More holiday strategies

“I still don’t know why someone would wait so many years to report a sexual assault.”

“I’d have given him a knuckle sandwich. Hey, pass the cranberry sauce?”

Welcome to the second post-MeToo holidays.

The next few weeks can be a rough time of year for many. For survivors of sexual assault and abuse, family visits can be particularly stressful, and maybe even unsafe.

Last year, we posted some tips for survivors (and those who support them) to help cope with holiday visits that bring up emotions and memories we thought were laid to rest. These may be worth a re-read. Strategies like anticipating ahead of time where the conversation may go and what you might say in response, mapping out an exit strategy if you need a break, or making plans with a supportive person can all help.

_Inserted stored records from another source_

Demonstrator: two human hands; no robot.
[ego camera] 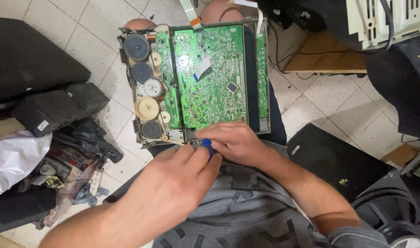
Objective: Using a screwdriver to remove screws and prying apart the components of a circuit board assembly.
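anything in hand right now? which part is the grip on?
Left hand holds a blue-handled tool, likely a screwdriver, grip on the handle. Right hand rests at the near edge of the opened device; what it holds cannot be told.

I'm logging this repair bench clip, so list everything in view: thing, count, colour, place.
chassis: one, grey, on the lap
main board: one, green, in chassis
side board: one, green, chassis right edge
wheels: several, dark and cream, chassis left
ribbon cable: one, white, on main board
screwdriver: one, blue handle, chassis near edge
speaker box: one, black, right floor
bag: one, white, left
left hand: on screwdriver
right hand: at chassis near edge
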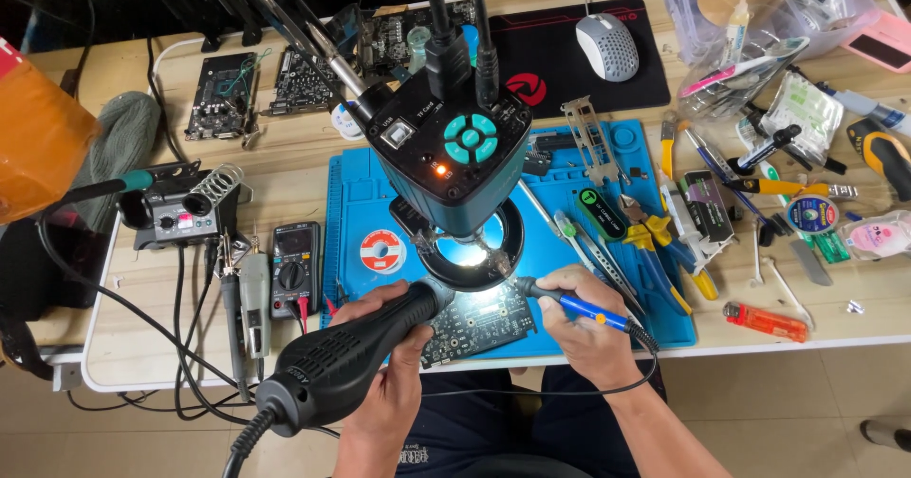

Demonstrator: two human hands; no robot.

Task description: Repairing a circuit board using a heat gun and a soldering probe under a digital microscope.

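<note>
While the microscope camera (446,146) looms overhead, we are working beneath it: left hand (394,345) wrapped around the hot-air handle (351,359), right hand (588,321) pinching the soldering iron (574,304) over the circuit board (479,321) (likely fragile, best held by its edges).

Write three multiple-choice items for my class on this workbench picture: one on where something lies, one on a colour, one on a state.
1. Where does the lighter lie?
A. right of the blue mat
B. on the black mouse pad
C. beside the multimeter

2. What colour is the handle of the soldering iron in the right hand?
A. green
B. blue
C. white

3. What is the state of the ring light under the microscope camera?
A. off
B. covered
C. lit

Answers: 1 A, it rests on bare wood past the mat's right edge. 2 B, the grip shows blue. 3 C, it glows brightly over the circuit board.
</note>
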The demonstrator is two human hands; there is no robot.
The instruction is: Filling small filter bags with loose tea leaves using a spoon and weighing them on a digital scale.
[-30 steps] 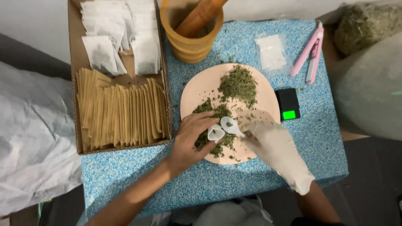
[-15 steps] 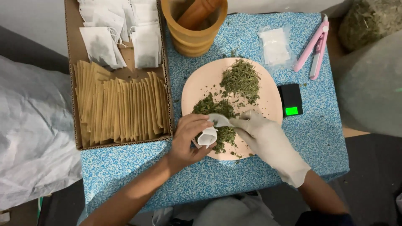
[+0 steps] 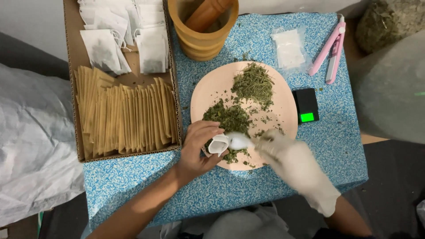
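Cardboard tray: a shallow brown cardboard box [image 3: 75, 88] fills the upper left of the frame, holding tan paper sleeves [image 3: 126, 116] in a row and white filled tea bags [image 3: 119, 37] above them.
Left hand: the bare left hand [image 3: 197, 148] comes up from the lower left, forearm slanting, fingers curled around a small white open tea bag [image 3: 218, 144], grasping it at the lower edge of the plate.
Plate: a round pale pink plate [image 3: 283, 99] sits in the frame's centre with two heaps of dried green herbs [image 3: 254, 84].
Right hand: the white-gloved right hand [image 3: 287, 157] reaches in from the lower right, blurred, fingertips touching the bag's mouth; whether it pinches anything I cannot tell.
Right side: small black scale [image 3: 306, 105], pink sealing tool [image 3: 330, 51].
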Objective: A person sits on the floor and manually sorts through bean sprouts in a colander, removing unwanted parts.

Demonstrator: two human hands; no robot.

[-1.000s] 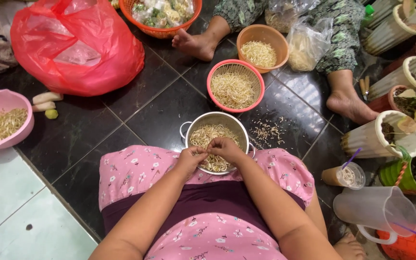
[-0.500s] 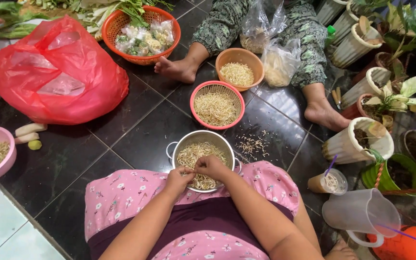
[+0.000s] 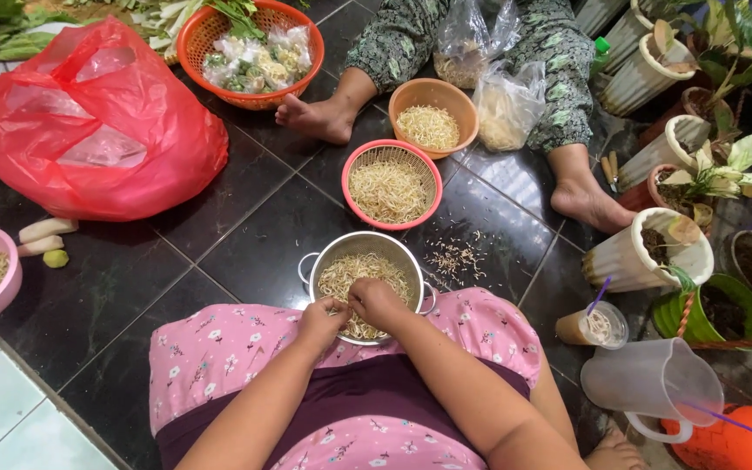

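Both hands barely moved; left hand (image 3: 322, 315) and right hand (image 3: 376, 301) pinch sprouts (image 3: 367, 271) over metal colander (image 3: 313, 258); keep trimmings dropping inside.

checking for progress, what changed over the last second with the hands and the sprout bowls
Very little. Both hands, left hand and right hand, stay together over the metal colander, pinching bean sprouts; nothing was picked up or let go. The view has tilted, so everything sits lower in the picture. The pink basket, orange bowl and red bag lie as before.
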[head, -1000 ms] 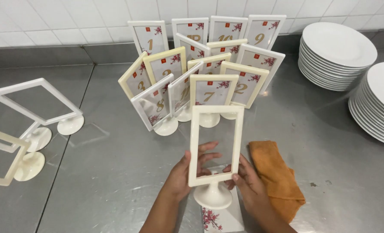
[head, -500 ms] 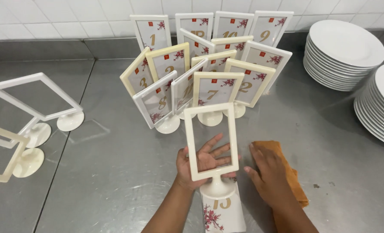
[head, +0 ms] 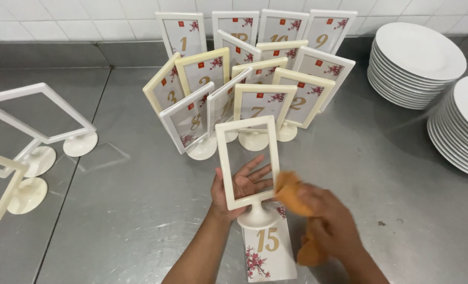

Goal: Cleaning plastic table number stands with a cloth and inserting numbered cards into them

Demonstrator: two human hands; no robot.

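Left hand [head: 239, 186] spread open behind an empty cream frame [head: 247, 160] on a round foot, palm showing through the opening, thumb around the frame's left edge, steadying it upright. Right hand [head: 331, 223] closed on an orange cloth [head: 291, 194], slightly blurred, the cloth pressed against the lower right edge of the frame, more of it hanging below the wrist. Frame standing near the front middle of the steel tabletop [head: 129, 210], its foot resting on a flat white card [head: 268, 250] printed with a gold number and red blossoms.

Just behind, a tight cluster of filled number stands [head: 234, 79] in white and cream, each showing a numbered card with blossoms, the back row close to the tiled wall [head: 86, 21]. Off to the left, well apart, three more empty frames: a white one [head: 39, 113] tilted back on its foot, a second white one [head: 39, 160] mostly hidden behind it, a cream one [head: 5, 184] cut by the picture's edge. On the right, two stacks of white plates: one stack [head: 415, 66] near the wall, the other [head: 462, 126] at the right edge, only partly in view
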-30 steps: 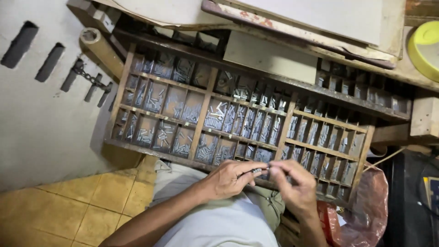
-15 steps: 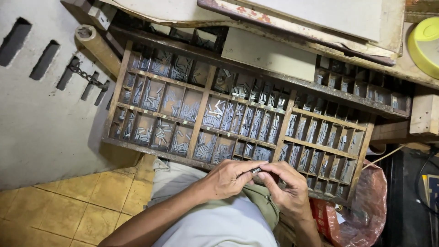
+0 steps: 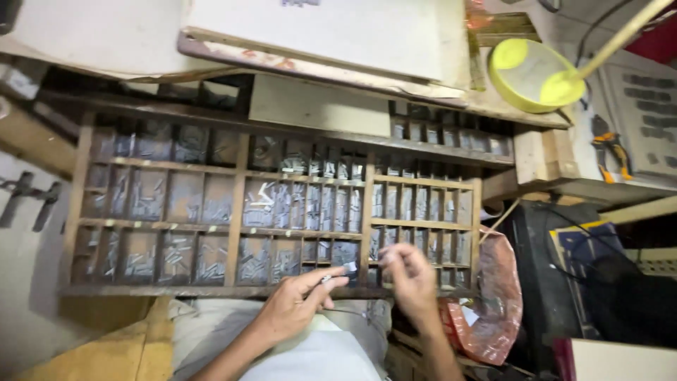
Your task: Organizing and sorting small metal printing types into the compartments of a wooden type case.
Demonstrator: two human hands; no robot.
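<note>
A wooden type case (image 3: 236, 229) with many small compartments of grey metal type pieces stands in front of me. My left hand (image 3: 293, 307) is at the case's near edge, pinching a small metal type piece (image 3: 348, 267) between thumb and forefinger. My right hand (image 3: 411, 279) is just to the right of it, fingers curled together over the lower middle compartments; whether it holds anything is unclear because of blur. The two hands are a little apart. My lap in light clothing shows below the case.
A yellow round bowl (image 3: 530, 74) with a stick in it sits at the upper right. Orange-handled pliers (image 3: 608, 147) lie on the bench to the right. A reddish plastic bag (image 3: 493, 300) hangs beside the case. Flat boards (image 3: 317, 35) lie above it.
The view has shifted right and up. My hands, touching together a moment ago, have drawn slightly apart, and the left now holds a type piece out toward the right.
</note>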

We’re adding a few thoughts this year. Because there’s been so much in the news about sexual assault in virtually every sector – sports, entertainment, doctors, clergy, and political figures – this conversation is bound to come up around everyone’s table.

It’s easier to get angry about or ignore the uninformed questions posed by people you don’t know or care about. It’s a lot harder to ignore or respond in a constructive way when it’s someone sitting across from you at the Thanksgiving table. And it’s more difficult still when the person asking these questions is someone you love, and believe to be intelligent, enlightened, and caring.

How can they not get it?

A true conversation may enlighten someone in your life and maybe even earn a new ally in this important fight to end rape culture.

First, pay attention to your feelings, and practice self-care: it can take some energy and patience to have this conversation. Some survivors report feeling a sense of responsibility to educate; keep in mind that educating others is not a job you need take on if it doesn’t help in your own healing. If you’d rather just concentrate on the turkey and cranberry sauce, no one will judge. This is your decision.

But if you decide to enter this conversation, remember that good, well-intentioned people may be genuinely naive or not completely informed about the issue of sexual assault, and may not be able to put themselves in the shoes of a survivor.

Instead of focusing on the specific report or individuals, try to broaden the conversation. It could help to say things like “isn’t it sad that we sit in judgement of a horrific story like that. I wish for the day when victims could tell someone right away and get immediate support, no matter who they tell.”

This is how a culture changes. It starts with each of us talking with one person at a time, and challenging misperceptions about sexual violence.